Mesurer l'accumulation primitive : une approche informationnelle de l'enclosure capitaliste à PIK2, Indonésie
Measuring Primitive Accumulation: An Information-Theoretic Approach to Capitalist Enclosure in PIK2, Indonesia
March 14, 2026
Auteurs: Sandy Hardian Susanto Herho, Alfita Puspa Handayani, Karina Aprilia Sujatmiko, Faruq Khadami, Iwan Pramesti Anwar
cs.AI
Résumé
La clôture à grande échelle de terres pour des méga-projets de développement spéculatif constitue un processus spatial hors équilibre dont la vélocité, la topologie et l'irréversibilité restent mal quantifiées.
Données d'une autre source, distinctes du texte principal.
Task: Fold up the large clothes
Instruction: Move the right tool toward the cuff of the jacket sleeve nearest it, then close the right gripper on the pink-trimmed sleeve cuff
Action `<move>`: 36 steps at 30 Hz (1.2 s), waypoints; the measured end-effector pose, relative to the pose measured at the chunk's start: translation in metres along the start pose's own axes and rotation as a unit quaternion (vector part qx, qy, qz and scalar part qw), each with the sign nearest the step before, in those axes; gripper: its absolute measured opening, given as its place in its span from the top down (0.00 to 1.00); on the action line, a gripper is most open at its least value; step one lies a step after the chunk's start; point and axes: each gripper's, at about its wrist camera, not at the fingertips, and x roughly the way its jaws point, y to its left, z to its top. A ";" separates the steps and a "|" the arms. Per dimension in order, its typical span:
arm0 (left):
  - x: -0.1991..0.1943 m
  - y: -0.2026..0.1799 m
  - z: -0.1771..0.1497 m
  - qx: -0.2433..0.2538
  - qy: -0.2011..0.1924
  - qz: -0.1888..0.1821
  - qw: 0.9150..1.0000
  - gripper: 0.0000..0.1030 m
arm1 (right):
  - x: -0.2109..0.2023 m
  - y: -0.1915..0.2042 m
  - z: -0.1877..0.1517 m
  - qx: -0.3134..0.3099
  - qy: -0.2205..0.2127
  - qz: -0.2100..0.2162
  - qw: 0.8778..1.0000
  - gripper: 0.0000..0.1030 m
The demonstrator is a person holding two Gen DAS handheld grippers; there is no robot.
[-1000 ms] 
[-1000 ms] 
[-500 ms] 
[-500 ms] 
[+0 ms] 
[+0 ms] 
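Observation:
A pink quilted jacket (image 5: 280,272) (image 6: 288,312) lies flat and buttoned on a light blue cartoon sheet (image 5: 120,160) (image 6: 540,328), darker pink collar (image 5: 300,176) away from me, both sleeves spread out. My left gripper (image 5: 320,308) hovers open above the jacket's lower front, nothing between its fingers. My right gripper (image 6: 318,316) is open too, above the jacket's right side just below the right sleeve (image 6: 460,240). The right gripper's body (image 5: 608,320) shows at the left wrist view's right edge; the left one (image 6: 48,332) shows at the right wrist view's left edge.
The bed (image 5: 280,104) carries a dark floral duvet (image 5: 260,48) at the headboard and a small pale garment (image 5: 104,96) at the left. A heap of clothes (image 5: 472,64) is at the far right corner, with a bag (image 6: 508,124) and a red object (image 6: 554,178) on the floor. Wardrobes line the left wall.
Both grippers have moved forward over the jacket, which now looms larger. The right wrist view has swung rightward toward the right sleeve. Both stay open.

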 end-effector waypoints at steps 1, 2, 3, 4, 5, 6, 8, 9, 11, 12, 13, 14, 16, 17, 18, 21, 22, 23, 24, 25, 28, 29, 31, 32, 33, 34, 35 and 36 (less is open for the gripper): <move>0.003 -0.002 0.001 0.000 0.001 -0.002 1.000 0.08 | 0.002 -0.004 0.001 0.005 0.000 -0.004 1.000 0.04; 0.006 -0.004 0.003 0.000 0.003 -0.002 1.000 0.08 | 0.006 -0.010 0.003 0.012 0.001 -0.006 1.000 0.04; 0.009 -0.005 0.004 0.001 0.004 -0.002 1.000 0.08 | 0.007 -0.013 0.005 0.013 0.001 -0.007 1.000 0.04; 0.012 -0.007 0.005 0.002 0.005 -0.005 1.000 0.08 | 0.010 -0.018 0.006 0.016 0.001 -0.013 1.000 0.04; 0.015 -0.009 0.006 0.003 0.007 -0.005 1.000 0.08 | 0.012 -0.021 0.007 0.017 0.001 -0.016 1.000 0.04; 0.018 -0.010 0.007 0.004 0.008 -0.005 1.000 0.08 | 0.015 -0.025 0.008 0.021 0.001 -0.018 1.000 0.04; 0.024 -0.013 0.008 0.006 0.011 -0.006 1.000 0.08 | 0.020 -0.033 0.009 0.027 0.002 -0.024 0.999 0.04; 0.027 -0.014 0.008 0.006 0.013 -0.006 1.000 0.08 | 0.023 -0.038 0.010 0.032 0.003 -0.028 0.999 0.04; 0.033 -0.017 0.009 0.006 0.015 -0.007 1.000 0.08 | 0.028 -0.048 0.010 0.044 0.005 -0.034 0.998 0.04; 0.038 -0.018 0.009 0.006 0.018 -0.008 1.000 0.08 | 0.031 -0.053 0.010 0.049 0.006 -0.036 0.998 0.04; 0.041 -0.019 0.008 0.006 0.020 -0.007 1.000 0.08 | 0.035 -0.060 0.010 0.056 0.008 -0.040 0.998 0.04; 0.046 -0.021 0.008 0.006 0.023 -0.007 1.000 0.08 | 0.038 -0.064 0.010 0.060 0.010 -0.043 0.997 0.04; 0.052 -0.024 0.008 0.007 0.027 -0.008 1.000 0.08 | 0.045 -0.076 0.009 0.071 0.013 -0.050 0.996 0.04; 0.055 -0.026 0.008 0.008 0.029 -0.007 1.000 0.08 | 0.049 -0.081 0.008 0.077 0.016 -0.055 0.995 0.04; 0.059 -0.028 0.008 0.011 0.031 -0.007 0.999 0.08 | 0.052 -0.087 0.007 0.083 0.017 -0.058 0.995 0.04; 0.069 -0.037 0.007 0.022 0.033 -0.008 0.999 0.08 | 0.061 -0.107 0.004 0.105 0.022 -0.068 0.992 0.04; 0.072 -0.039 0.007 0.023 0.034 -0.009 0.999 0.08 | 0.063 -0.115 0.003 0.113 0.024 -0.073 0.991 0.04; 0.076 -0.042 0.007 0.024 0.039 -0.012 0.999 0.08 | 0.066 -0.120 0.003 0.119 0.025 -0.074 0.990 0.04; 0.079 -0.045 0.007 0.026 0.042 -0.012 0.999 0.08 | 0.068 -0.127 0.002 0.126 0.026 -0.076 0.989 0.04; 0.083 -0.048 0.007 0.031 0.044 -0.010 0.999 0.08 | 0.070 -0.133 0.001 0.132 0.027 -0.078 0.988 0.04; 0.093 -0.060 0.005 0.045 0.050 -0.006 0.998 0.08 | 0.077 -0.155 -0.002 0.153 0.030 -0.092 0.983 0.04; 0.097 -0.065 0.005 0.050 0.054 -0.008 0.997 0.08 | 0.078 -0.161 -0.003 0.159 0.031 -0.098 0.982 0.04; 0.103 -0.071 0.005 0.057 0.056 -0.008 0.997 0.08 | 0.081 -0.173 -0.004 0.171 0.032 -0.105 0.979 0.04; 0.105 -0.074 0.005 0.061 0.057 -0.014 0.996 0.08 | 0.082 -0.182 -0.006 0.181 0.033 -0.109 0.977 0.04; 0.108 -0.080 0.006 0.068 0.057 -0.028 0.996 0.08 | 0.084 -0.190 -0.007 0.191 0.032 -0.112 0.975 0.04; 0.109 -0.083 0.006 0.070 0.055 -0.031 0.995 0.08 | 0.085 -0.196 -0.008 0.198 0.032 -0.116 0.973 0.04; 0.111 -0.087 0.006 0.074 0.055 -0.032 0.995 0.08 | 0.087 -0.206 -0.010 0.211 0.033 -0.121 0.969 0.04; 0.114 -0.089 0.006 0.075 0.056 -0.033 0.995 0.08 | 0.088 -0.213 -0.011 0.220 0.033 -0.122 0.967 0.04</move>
Nous étudions le méga-projet côtier Pantai Indah Kapuk 2 (PIK2) au nord de Jakarta, en Indonésie, en utilisant huit années (2017-2024) de données d'occupation/utilisation des sols (LULC) Sentinel-2 à une résolution de 10 mètres. Le paysage est projeté sur un simplexe de probabilité marxien partitionnant les pixels terrestres en fractions de Communs, de terres Agricoles et de Capital. Les distances géodésiques de Fisher-Rao (FR) sur ce simplexe identifient une impulsion de transformation de 0,405 rad/an durant 2019-2020, coïncidant avec une activité de construction majeure. L'analyse par chaîne de Markov absorbante donne des temps d'absorption attendus dans l'environnement bâti de 46,0 ans pour les terres cultivées et de 38,1 ans pour la couverture arborée, avec un taux d'auto-rétention global des zones bâties de 96,4 %. L'analyse de percolation révèle qu'une composante géante connectée contenant 89 à 95 % de tous les pixels bâtis persiste à des probabilités d'occupation p dans [0,096 ; 0,162], bien en deçà du seuil de percolation aléatoire p_c ≈ 0,593, indiquant une croissance spatiale planifiée plutôt que stochastique. La dimension fractale par comptage de boîtes de la frontière urbaine augmente de d_f = 1,316 à 1,397, ce qui est cohérent avec une expansion de la frontière de plus en plus irrégulière. Ces résultats suggèrent que les outils de géométrie de l'information et de mécanique statistique peuvent caractériser avec une précision quantitative les signatures cinématiques et topologiques de l'accumulation spatiale capitaliste.
English
Large-scale land enclosure for speculative mega-development constitutes a non-equilibrium spatial process whose velocity, topology, and irreversibility remain poorly quantified. We study the Pantai Indah Kapuk 2 (PIK2) coastal mega-development north of Jakarta, Indonesia, using eight years (2017--2024) of Sentinel-2 land-use/land-cover (LULC) data at 10-meter resolution. The landscape is projected onto a Marxian probability simplex partitioning terrestrial pixels into Commons, Agrarian, and Capital fractions. Fisher-Rao (FR) geodesic distances on this simplex identify a transformation pulse of 0.405~rad/yr during 2019--2020, coinciding with major construction activity. Absorbing Markov chain analysis yields expected absorption times into the built environment of 46.0~years for cropland and 38.1~years for tree cover, with a pooled built-area self-retention rate of 96.4%. Percolation analysis reveals that a giant connected component containing 89--95% of all built pixels persists at occupation probabilities p in [0.096, 0.162], far below the random percolation threshold p_c approx 0.593, indicating planned rather than stochastic spatial growth. The box-counting fractal dimension of the urban boundary increases from d_f = 1.316 to 1.397, consistent with increasingly irregular frontier expansion. These results suggest that information-geometric and statistical-mechanical tools can characterize the kinematic and topological signatures of capitalist spatial accumulation with quantitative precision.